** TASK DETAILS **
Please could you give again the lines from the one holding "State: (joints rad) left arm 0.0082" through the final line of the data below, exactly, with no other lines?

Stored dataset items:
= = = = =

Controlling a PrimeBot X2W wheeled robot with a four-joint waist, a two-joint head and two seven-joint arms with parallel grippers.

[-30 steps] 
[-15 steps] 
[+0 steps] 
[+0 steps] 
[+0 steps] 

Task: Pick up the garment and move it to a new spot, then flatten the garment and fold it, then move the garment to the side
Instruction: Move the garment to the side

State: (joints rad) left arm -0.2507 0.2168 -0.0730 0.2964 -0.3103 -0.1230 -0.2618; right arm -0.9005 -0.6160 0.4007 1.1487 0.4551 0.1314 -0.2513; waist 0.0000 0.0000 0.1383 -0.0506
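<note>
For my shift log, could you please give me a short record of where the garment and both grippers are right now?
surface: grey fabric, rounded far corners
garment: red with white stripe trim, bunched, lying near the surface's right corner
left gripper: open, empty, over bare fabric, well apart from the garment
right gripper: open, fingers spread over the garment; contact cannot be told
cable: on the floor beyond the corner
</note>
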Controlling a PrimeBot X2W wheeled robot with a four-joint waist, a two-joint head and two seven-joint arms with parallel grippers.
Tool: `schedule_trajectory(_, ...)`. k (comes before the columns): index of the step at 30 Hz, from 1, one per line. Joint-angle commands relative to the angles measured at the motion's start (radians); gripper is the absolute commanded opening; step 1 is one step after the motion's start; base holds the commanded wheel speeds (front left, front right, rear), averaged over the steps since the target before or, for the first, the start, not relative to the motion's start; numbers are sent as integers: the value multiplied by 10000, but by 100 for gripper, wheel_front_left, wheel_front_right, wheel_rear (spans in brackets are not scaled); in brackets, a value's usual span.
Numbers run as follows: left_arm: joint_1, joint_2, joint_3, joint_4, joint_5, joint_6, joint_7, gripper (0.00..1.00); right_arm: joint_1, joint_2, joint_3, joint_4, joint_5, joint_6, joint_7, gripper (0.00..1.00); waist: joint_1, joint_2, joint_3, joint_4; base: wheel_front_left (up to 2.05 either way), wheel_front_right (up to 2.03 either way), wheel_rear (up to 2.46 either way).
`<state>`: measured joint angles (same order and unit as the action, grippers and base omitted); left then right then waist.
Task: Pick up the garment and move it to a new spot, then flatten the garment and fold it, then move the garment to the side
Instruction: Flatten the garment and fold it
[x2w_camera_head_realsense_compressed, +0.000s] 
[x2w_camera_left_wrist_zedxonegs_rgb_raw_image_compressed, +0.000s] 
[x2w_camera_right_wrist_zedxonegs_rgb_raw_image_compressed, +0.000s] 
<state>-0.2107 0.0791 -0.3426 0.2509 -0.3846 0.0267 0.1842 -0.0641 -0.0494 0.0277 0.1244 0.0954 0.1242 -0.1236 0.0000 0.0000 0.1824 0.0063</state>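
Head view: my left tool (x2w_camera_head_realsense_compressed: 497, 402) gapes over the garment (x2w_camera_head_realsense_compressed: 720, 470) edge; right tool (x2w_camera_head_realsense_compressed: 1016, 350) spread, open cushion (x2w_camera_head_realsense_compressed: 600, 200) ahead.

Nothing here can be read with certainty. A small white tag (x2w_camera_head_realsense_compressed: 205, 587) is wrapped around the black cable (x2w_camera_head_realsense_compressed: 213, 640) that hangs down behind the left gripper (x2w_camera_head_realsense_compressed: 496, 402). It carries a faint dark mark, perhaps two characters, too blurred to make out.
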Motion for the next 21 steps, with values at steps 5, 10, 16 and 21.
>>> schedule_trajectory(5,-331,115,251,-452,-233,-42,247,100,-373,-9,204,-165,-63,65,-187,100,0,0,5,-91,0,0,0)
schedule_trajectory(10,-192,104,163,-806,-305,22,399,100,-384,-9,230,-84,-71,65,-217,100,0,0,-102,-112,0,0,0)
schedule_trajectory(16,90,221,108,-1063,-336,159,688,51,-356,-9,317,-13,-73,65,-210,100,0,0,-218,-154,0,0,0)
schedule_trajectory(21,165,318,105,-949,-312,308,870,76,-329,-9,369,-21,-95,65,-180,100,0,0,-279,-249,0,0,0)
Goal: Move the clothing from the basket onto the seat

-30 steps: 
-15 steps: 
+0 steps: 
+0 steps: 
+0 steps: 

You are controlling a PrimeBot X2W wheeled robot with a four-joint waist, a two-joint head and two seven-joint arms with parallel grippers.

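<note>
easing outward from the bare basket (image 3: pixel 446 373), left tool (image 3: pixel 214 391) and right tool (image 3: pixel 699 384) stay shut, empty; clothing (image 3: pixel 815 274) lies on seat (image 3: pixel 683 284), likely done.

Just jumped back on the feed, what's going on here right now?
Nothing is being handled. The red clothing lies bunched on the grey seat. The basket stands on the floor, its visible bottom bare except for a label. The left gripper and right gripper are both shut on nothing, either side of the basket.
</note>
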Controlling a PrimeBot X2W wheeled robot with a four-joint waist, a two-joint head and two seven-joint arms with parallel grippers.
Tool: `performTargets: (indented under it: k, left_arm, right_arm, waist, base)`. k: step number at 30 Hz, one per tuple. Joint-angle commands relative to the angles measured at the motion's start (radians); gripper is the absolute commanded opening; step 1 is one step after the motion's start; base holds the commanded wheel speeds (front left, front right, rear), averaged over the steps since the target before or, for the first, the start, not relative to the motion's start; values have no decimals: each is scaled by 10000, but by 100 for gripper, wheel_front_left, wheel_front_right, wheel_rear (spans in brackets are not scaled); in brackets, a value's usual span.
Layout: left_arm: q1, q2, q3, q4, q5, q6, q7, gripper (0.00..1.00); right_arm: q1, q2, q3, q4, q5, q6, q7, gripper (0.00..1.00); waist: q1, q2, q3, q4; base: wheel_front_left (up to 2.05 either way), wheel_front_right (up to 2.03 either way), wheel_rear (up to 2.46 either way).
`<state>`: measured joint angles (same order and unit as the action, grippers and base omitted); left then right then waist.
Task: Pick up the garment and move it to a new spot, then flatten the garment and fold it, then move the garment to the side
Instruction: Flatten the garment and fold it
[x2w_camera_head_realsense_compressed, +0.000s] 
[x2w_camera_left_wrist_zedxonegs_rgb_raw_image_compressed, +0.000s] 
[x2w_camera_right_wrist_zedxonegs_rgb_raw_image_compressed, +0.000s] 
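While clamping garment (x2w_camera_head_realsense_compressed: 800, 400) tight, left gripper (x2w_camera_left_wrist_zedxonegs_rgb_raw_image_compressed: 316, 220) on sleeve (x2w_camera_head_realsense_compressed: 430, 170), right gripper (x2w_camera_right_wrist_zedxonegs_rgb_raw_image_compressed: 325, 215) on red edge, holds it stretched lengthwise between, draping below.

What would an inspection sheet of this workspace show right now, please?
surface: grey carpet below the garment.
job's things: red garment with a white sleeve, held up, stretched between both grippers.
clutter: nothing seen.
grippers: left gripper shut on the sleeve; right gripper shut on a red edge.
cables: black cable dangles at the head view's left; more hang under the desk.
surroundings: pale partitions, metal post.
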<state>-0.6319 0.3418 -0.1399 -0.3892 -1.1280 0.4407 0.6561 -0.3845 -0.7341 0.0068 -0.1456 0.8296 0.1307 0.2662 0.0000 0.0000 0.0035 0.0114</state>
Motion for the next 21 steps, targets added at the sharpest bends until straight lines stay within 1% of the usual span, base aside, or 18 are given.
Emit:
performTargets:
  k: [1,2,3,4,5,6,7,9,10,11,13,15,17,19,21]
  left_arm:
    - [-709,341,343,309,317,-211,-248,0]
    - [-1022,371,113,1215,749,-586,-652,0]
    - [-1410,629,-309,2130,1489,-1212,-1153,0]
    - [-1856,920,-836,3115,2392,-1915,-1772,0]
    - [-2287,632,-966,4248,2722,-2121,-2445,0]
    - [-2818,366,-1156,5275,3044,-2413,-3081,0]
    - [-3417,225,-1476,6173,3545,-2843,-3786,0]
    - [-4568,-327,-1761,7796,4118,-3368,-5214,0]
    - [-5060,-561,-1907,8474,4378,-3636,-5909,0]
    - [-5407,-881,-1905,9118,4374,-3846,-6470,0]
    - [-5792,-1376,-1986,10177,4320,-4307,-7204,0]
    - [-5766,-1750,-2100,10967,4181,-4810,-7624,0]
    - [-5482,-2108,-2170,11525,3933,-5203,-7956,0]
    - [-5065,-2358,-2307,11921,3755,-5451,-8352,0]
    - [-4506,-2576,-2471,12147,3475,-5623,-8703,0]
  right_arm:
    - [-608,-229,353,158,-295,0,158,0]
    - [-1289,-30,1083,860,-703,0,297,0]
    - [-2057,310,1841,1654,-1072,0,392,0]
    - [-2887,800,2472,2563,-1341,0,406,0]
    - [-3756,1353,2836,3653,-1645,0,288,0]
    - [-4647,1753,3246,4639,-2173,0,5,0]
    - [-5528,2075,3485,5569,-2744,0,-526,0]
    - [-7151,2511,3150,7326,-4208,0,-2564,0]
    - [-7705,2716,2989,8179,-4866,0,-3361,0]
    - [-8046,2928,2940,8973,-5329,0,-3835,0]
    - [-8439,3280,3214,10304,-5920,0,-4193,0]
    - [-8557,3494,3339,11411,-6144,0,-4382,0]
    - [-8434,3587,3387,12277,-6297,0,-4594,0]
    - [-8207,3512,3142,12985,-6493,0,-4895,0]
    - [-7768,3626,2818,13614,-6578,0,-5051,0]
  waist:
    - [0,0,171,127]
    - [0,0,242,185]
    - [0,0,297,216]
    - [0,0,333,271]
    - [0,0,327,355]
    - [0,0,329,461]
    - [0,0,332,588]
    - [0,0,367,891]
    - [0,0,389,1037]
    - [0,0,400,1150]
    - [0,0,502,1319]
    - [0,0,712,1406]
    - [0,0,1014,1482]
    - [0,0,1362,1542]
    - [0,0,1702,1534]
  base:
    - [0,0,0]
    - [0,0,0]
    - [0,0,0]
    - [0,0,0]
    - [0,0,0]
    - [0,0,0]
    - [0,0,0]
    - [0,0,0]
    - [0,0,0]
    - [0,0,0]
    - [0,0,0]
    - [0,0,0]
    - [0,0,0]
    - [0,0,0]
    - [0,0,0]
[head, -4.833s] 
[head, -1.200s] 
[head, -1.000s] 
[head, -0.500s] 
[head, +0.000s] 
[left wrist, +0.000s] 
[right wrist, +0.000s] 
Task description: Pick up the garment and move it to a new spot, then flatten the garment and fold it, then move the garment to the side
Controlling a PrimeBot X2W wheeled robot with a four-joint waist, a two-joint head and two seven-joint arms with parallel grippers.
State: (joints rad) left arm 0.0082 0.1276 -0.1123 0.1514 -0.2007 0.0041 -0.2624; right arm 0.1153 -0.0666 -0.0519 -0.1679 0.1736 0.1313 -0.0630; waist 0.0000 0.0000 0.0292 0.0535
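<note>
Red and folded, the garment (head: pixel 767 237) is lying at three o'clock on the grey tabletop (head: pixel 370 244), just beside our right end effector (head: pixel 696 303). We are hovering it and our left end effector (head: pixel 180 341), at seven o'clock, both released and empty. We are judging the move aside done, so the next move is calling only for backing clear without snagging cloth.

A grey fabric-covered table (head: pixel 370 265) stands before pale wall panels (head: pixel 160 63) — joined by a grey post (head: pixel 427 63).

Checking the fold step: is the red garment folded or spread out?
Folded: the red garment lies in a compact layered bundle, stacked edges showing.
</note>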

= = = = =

** ANSWER FOR THE TASK **
State: (joints rad) left arm 0.0082 0.1276 -0.1123 0.1514 -0.2007 0.0041 -0.2624; right arm 0.1153 -0.0666 -0.0519 -0.1679 0.1736 0.1313 -0.0630; waist 0.0000 0.0000 0.0292 0.0535
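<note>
Red and folded, the garment (head: pixel 767 237) is lying at three o'clock on the grey tabletop (head: pixel 370 244), just beside our right end effector (head: pixel 696 303). We are hovering it and our left end effector (head: pixel 180 341), at seven o'clock, both released and empty. We are judging the move aside done, so the next move is calling only for backing clear without snagging cloth.

A grey fabric-covered table (head: pixel 370 265) stands before pale wall panels (head: pixel 160 63) — joined by a grey post (head: pixel 427 63).

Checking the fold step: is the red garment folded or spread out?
Folded: the red garment lies in a compact layered bundle, stacked edges showing.
</note>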

With this, the exercise has been completed.